Gaming

Best free iPad apps 2019: the top titles we’ve tried


Free apps sometimes have a bad reputation, but many are gems that are so good you won’t believe they’re free. We’ve scoured the App Store to find the very best, and sorted them into handy categories, which you can find on the following pages.

On this page you’ll find the app of the week – our top new selection to try out, and check back every seven days where you’ll find a new option to test. After that, it’s the best entertainment apps (surely the best reason to own an iPad…) and a variety of categories on the following pages to tickle your fancy.

Free app of the week: Tankee

Tankee lets kids watch other people playing and talking about video games. If you’re of a certain age, that might seem baffling, but it’s something kids really like to do.

Where Tankee differentiates itself is in curation: every video on the system has been watched by an actual human.This avoids issues found in certain other online video networks, where kids may suddenly find themselves viewing unsuitable fare.

Tankee also deals with another big concern: comments. It achieves this by omitting such functionality entirely, although some barebones ‘networking’ remains. Create an account and your kid can stash favorite videos for later and follow specific creators. If they particularly enjoy a show, they can madly hammer smiley stickers in real time to let everyone know.
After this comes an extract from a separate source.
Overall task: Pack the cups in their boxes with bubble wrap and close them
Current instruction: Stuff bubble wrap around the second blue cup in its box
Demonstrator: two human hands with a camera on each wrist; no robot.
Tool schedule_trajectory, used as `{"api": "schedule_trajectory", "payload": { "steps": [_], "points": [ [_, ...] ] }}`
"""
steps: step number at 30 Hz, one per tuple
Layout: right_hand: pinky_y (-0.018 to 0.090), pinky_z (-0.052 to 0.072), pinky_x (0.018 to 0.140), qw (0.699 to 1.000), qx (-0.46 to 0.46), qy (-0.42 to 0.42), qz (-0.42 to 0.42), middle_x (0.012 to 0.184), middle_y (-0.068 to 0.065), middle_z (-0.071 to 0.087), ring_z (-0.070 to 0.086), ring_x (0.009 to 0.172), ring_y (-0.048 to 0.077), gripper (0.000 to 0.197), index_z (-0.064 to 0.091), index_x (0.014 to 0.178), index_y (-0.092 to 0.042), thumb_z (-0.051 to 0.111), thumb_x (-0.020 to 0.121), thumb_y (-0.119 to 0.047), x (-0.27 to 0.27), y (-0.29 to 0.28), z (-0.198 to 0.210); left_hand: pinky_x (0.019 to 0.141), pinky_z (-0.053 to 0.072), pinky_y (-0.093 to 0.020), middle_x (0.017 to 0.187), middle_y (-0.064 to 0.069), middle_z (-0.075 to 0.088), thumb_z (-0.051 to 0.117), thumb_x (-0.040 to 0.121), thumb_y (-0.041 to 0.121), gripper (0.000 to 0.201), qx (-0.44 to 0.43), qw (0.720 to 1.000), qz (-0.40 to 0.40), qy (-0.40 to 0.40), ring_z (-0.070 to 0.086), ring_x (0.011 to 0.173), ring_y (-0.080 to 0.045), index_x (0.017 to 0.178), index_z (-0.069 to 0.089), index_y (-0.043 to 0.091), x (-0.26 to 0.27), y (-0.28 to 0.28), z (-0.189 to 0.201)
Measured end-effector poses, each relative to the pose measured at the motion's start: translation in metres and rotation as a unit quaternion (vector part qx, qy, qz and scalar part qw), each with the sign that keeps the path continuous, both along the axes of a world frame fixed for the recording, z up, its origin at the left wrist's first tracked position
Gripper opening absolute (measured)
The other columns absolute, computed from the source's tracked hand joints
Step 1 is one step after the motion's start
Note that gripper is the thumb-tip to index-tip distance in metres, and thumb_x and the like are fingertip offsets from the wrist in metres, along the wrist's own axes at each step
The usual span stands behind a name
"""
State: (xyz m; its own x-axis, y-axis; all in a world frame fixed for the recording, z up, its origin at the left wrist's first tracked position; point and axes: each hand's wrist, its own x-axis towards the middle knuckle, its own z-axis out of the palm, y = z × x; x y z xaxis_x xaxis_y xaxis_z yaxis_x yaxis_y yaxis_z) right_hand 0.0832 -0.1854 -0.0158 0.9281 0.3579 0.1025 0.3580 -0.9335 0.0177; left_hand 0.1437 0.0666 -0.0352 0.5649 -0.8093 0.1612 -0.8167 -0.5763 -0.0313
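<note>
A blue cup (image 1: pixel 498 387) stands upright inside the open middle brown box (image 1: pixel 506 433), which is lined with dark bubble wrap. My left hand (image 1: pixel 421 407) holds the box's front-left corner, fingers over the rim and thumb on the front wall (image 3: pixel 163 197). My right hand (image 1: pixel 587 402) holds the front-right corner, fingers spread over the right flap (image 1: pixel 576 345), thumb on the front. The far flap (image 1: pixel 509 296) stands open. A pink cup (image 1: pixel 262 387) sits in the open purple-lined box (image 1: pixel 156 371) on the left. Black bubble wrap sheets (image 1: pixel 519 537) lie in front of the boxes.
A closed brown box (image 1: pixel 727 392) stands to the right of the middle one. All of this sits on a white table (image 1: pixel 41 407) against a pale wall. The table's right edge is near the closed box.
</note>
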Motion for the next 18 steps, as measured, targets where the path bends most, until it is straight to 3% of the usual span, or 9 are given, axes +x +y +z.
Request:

The best free entertainment apps for iPad

Our favorite free iPad apps for having fun with your iPad, whether shopping, coloring, reading, watching TV or using Twitter.

Feedly

Feedly bills itself as a smart news reader. However, rather than attempting to second-guess what you’d like to read, based on you having tapped a few vague category buttons, Feedly takes a more old-fashioned approach: subscriptions.

In short, using the magic of RSS, you (for free) subscribe to the newsfeeds of your favorite websites – anything from news corporations down to the most niche of blogs. New articles are then sent to Feedly, and can be read in-app.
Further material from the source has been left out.